Considering the above, at the time of approving the financial
statements, the Directors have a reasonable expectation that the
Company and the Group have adequate resources to continue in
operational existence for the foreseeable future although on a
downside scenario basis has little headroom on either a cash or
covenant basis. The Group's revised banking facilities, as outlined
in note 7, are no longer disclosed as repayable within 12 months,
as was required in the 31 December 2016 Group balance sheet, and
the revised repayment terms and loan covenants are such that the
Directors do not anticipate any future loan covenant issues arising
in the forecast period. The Board therefore continues to adopt the
going concern basis of accounting in preparing the financial
statements.
1. Segmental Analysis
The Group reports its business activities in two areas: Baseball
Representation and Sports Marketing. Unallocated represents the
Group's costs as a public company, certain exceptional items and
acquisition related costs (see note 3). The Group derives its
revenues in the United States of America.
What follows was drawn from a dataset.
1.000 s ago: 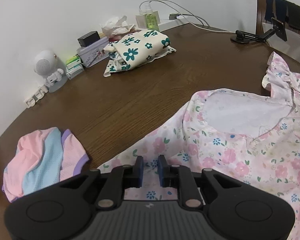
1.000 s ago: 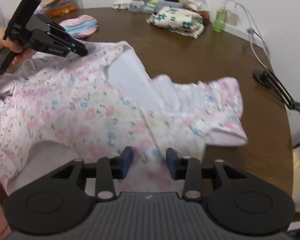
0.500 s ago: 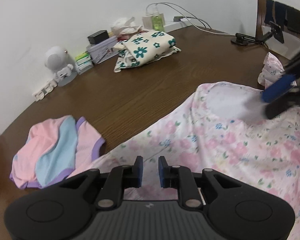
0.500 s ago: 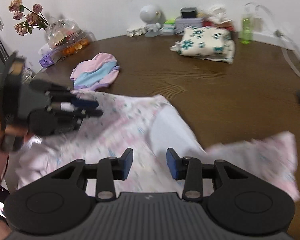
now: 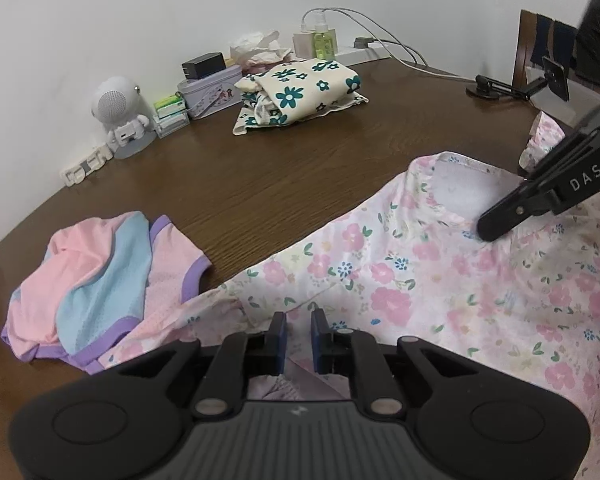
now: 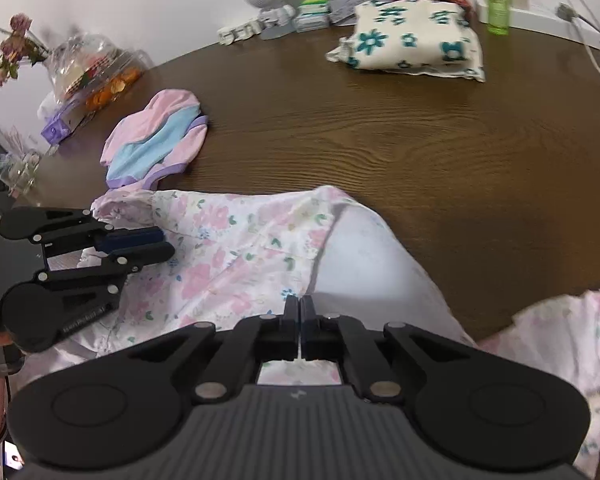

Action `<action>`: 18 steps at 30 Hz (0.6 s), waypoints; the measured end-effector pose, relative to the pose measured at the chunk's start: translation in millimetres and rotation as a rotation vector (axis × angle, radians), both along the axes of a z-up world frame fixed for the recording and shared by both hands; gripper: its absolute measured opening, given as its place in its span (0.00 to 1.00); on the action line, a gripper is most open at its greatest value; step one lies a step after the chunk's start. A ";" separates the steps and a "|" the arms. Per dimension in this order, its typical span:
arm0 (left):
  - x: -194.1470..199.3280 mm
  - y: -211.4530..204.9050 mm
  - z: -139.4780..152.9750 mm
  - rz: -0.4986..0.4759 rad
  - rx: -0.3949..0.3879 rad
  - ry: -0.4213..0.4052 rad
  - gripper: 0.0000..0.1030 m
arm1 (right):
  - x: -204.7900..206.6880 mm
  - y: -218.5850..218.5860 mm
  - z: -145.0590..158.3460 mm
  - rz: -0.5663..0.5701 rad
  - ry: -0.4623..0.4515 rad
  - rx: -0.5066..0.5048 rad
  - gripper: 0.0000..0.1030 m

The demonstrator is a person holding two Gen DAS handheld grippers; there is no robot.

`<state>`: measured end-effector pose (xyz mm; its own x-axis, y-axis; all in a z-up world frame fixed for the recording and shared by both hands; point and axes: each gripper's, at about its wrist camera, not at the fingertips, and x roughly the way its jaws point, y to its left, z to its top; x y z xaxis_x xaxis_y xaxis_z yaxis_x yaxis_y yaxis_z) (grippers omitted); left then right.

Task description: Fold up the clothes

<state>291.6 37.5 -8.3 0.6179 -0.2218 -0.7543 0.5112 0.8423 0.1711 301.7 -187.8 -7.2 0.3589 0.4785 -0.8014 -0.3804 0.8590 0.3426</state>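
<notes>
A pink floral garment (image 5: 440, 280) lies spread on the brown table, and it also shows in the right wrist view (image 6: 236, 248). My left gripper (image 5: 298, 322) sits at its left shoulder edge, jaws nearly closed with a narrow gap and a fold of the cloth between them. It shows from the side in the right wrist view (image 6: 160, 242). My right gripper (image 6: 300, 308) is shut on the garment's neckline edge, and its tip shows in the left wrist view (image 5: 490, 230).
A pink and blue top (image 5: 96, 276) lies at the left, touching the floral garment. A folded cream garment with teal flowers (image 5: 300, 92) sits at the back. A white speaker (image 5: 118, 114), tin (image 5: 208, 92), bottle (image 5: 324, 42), cables and a phone stand (image 5: 500, 88) line the far edge.
My right gripper has closed on the neckline after moving left across the garment. My left gripper has shifted a little toward the left shoulder; the pink and blue top now appears closer.
</notes>
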 end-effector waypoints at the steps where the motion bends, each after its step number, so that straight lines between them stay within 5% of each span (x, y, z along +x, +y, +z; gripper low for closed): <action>1: 0.8 0.2 -0.2 -0.001 -0.004 0.000 0.09 | 0.8 -3.8 -1.1 -0.010 0.006 0.012 0.00; 5: 0.7 0.2 -0.4 0.002 -0.011 -0.003 0.09 | 4.4 -12.5 -2.3 -0.040 0.020 0.064 0.03; 10: -0.5 0.3 -1.1 -0.002 -0.005 -0.010 0.09 | 19.0 -6.8 7.9 -0.100 -0.053 0.085 0.19; 14: 0.3 -0.9 -1.0 -0.001 -0.001 -0.007 0.09 | 35.7 5.5 7.4 -0.129 -0.085 0.046 0.19; 16: 0.7 -0.8 -0.9 0.000 -0.002 -0.006 0.09 | 39.8 7.2 5.0 -0.137 -0.088 0.032 0.04; 18: 0.6 -0.2 -1.1 0.001 -0.004 -0.006 0.09 | 41.6 2.4 2.8 -0.145 -0.087 0.042 0.01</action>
Baseball Representation - primarily assists the on-field
activities of baseball players, including all aspects of a player's
contract negotiation.
Sports Marketing - primarily assists with the on-field and
off-field activities of athletes; it represents broadcasters and
coaches in respect of their contract negotiations; manages,
produces events, primarily in sports, PR and activation, media
consultancy and the selling of merchandise, primarily in sport
All of the Group's revenue arises through the rendering of
services. In the year ended 31 December 2017, there were no clients
who generated in excess of 5 percent of total revenue (31 December
2016: nil).
Year ended 31 December 2017
Baseball Sports Central Total
Representation Marketing
$000 $000 $000 $000
---------------- ----------- -------- ---------
Revenue 15,476 35,624 - 51,100
Cost of sales (499) (15,801) - (16,300)
Gross profit 14,977 19,823 - 34,800
Operating expenses
excluding depreciation,
amortisation, share
based payments,
acquisition related
costs and exceptional
items (11,626) (13,961) (4,540) (30,127)
Headline EBITDA 3,351 5,862 (4,540) 4,673
Amortisation and
impairment of intangibles (2,431) (1,165) - (3,596)
Depreciation - (81) (167) (248)
Exceptional items
and acquisition
related costs (2,503) (433) (2,977) (5,913)
Share based payments - - (1,066) (1,066)
Operating profit/
(loss) (1,583) 4,183 (8,750) (6,150)
Finance income and
costs (2,307)
Loss before tax (8,457)
Tax 671
Loss for the year (7,786)
Assets 30,535 38,663 7,430 76,628
Liabilities (9,897) (18,878) (29,266) (58,041)
Capital employed 20,638 19,785 (21,836) 18,587
1. Segmental Analysis (Continued)
Year ended 31 December 2016
Baseball Sports Central Total
Representation Marketing
$000 $000 $000 $000
---------------- ----------- -------- ---------
Revenue 13,078 30,347 - 43,425
Cost of sales (57) (10,590) - (10,647)
Gross profit 13,021 19,757 - 32,778
Operating expenses
excluding depreciation,
amortisation, share
based payments,
acquisition related
costs and exceptional
items (12,551) (16,362) (4,263) (33,176)
Headline EBITDA 470 3,395 (4,263) (398)
Amortisation of
intangibles (3,127) (1,736) - (4,863)
Depreciation - (78) (101) (179)
Exceptional items
and acquisition
related costs 4,795 (1,439) (1,759) 1,597
Share based payments - - (3,135) (3,135)
Operating profit/
(loss) 2,138 142 (9,258) (6,978)
Finance costs (2,281)
Loss before tax (9,259)
Tax 3,101
Loss for the year (6,158)
Assets 39,215 32,290 6,093 77,598
Liabilities (2,086) (5,987) (44,842) (52,915)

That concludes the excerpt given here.